So my previous post was about being the youngest person in the room. Well I have also had a few opportunities of managing teams younger than me by a few years. In many ways the take-aways have been similar to the lessons learned from managing more seasoned teams, but there are some key differences as well and that is what I want to highlight today.
- Treat the younger team members with the same respect as the more seasoned members. Yes, they may be first year out of college. Yes, they may be naive in some sense or not know much about your business or industry. But don’t look at them as silly rookies, look at them as a fresh set of eyes, a new perspective to be seen to help your business. Ask for their input and opinions. You will get pleasantly surprised.
- Train, train, train them! Have I said train them yet? You have to set the base line and the expectations. If you don’t set it and they make mistakes or don’t perform up to a certain standard, it is on you, not on them.
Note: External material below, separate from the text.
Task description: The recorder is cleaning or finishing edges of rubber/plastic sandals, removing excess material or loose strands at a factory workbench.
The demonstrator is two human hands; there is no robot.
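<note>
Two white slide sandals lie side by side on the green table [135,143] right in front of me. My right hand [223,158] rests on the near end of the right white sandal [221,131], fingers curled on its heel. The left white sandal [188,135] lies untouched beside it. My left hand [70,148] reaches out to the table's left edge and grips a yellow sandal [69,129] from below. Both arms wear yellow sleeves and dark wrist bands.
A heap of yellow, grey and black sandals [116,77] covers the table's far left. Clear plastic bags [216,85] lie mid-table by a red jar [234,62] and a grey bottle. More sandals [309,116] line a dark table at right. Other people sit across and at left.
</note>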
Invest the time. Even if it is two hours or a day. Training pays off ten fold and is worth every penny and minute invested.
- Ask them what they want to do next. Help them get to the next level whether it is within your department or on your projects or not. Don’t be selfish. Develop your people and help them get to that next level in their career. Employees remember and appreciate that, and you never know if one day you will be working for them.
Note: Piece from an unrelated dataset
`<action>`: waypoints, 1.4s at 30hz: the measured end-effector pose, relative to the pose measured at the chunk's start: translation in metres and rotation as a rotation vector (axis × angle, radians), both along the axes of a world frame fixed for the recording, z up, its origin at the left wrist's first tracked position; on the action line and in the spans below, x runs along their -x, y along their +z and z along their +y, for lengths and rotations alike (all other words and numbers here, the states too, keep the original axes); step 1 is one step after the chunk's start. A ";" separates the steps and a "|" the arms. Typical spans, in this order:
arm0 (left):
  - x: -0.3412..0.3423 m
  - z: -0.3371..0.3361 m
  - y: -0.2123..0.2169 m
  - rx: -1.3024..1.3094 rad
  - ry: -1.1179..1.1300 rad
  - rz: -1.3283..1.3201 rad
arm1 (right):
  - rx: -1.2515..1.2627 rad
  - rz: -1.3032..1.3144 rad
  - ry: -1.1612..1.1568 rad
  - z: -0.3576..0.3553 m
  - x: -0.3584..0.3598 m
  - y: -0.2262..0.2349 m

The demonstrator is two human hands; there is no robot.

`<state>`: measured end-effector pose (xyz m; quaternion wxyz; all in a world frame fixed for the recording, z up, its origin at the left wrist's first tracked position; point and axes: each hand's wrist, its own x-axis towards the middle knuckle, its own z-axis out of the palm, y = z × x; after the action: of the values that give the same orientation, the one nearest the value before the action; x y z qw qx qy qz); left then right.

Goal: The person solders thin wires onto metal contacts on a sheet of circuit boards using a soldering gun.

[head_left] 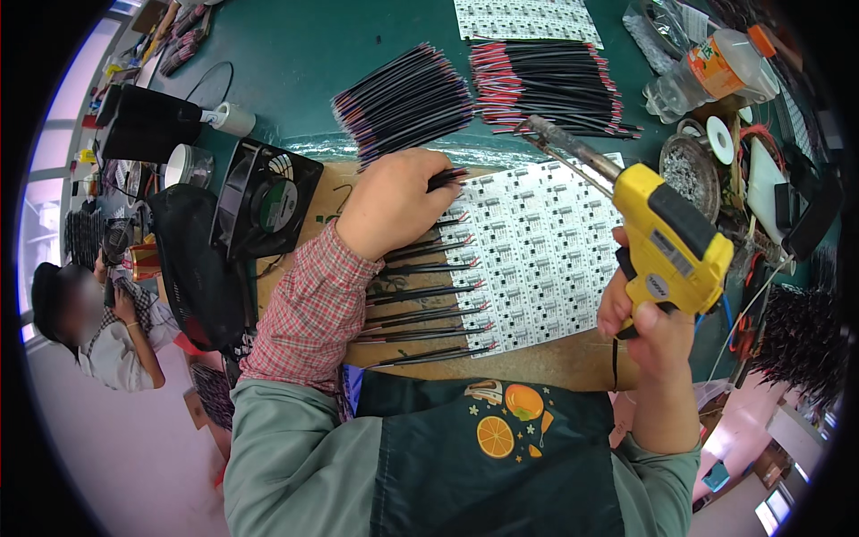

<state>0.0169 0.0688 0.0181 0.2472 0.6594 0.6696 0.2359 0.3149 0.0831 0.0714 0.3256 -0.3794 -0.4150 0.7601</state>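
the right hand (658, 327) is clenched on a yellow soldering gun (667, 237), tip raised above the white circuit panel (537, 251). the left hand (394, 201) presses a black wire pair (447, 179) onto the panel's edge under curled fingers. risk: the hot tip could stray onto those fingers or scorch neighbouring wires (420, 291), lying just beside.

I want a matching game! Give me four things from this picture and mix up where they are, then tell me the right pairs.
Things:
1. yellow soldering gun
2. black fan
3. plastic bottle with orange label
4. white circuit board sheet

Places:
A. lying at the top right of the table
B. in the right hand
C. left of the left hand, tilted up
D. flat on the board between both hands, with black and red wires along its left edge

Pairs: 1-B, 2-C, 3-A, 4-D
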 end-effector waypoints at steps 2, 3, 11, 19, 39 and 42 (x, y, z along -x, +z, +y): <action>0.000 -0.001 -0.001 -0.004 0.004 -0.002 | 0.048 -0.053 -0.009 -0.003 0.003 -0.011; 0.001 -0.001 -0.002 -0.006 0.006 0.002 | 0.066 -0.085 -0.011 -0.009 0.006 -0.017; -0.002 -0.001 -0.008 -0.095 0.005 0.004 | 0.030 -0.126 0.058 -0.026 0.013 -0.046; -0.005 0.002 -0.005 -0.034 0.036 0.029 | 0.018 -0.161 0.040 -0.028 0.013 -0.051; -0.007 0.001 -0.006 -0.017 0.053 0.050 | -0.002 -0.220 0.072 -0.037 0.008 -0.043; -0.007 0.002 -0.006 -0.018 0.047 0.039 | -0.005 -0.214 0.066 -0.039 0.007 -0.045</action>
<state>0.0238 0.0711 0.0125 0.2227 0.6502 0.6875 0.2347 0.3080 0.0436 0.0268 0.2554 -0.4438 -0.4615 0.7245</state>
- Let them teach you something. You are never too old or too experienced to learn. You have the life and hands-on experience, but your young team has the latest from the educational institutions, technology, social media – you name it, they have it. Not to mention the mindset and way of doing business changes from generation to generation. Let them teach you their ways as you teach them yours. You will both win in the end.
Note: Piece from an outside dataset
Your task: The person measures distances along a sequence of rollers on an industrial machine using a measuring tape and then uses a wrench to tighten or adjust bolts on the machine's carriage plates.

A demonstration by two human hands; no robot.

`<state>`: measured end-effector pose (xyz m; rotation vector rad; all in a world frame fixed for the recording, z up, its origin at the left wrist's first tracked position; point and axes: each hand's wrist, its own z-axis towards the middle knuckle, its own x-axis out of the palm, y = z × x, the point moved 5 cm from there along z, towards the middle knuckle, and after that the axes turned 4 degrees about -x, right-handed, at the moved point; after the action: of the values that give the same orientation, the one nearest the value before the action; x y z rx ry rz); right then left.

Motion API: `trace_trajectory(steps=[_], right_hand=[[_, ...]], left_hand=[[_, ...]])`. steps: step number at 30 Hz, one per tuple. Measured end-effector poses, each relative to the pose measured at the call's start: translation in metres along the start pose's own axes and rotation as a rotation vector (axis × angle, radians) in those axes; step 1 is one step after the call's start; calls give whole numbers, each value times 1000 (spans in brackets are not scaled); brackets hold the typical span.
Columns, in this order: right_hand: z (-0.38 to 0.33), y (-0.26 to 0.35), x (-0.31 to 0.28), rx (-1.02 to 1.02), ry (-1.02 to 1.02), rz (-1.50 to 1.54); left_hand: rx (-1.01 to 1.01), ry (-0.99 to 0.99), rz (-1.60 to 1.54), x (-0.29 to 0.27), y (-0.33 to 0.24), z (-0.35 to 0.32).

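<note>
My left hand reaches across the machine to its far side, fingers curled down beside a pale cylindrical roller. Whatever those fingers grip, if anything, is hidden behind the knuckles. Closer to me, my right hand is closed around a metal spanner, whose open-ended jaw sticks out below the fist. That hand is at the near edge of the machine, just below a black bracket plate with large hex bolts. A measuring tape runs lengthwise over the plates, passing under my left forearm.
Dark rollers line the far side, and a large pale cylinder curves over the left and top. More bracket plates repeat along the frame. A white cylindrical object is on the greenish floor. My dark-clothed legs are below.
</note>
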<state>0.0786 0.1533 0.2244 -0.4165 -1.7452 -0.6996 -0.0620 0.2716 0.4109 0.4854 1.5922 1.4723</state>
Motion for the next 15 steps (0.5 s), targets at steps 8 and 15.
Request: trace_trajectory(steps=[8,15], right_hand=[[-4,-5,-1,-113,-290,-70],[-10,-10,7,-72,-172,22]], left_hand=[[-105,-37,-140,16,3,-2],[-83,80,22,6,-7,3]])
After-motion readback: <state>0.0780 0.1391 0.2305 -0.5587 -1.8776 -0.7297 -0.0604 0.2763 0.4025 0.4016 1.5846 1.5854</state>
- Don’t nag them on how they communicate. They are texters and snap-chatters, they don’t want your voicemails on the weekend. If you want a response, text or email. And don’t nag them for it. You won’t change the approach by nagging. Make it a blended approach and have the conversation early on about your preferred methods of communication. Again, make it a friendly exchange where you know how it is best to get a hold of them to get a fast response and they know how to get a hold of you. This builds mutual rapport, respect and trust between the members and everyone ends up on the same page.
- Be their mentor or help them find one. It’s not all about the next career milestone, it is bigger than that, personal goals and development are important. Help your team members grow personally and professionally by mentoring them. If you are not a good fit (be honest with yourself, this is not about an ego trip, it is about your team), guide them to someone that will help them grow and succeed. This increases your credibility, shows your team that you care about them, and ultimately helps build trust, respect and loyalty.
- Show them how what their do fits into the big picture. This one is huge! Millennials and Gen Z don’t want to do meaningless work. They want to know how pushing a certain button or preparing a certain report contributes to the organizational success. You better have the answers to those questions ready and be prepared to paint the big picture and explain how your team members fit into it. Honestly, your team members don’t want to do meaningless tasks just to look busy. They want to contribute to the vision of the company, add value to the business and do a great job. Ask yourself as a manager, if you can’t explain why the task needs to be performed or how it adds value to the big picture, why are you doing it? This is a great way to do a gradual and logical process improvement. Redundant or meaningless tasks which don’t add value can be eliminated.
No matter what kind of a team you lead, there are opportunities to create great synergy between the members and build a cohesive and productive group of rock stars. There is no cookie cutter approach, but these tips can be mixed and matched to help different members of the teams reach their goals and grow. Happy employees are loyal and productive employees, and ultimately that feeds your bottom line in more than one way.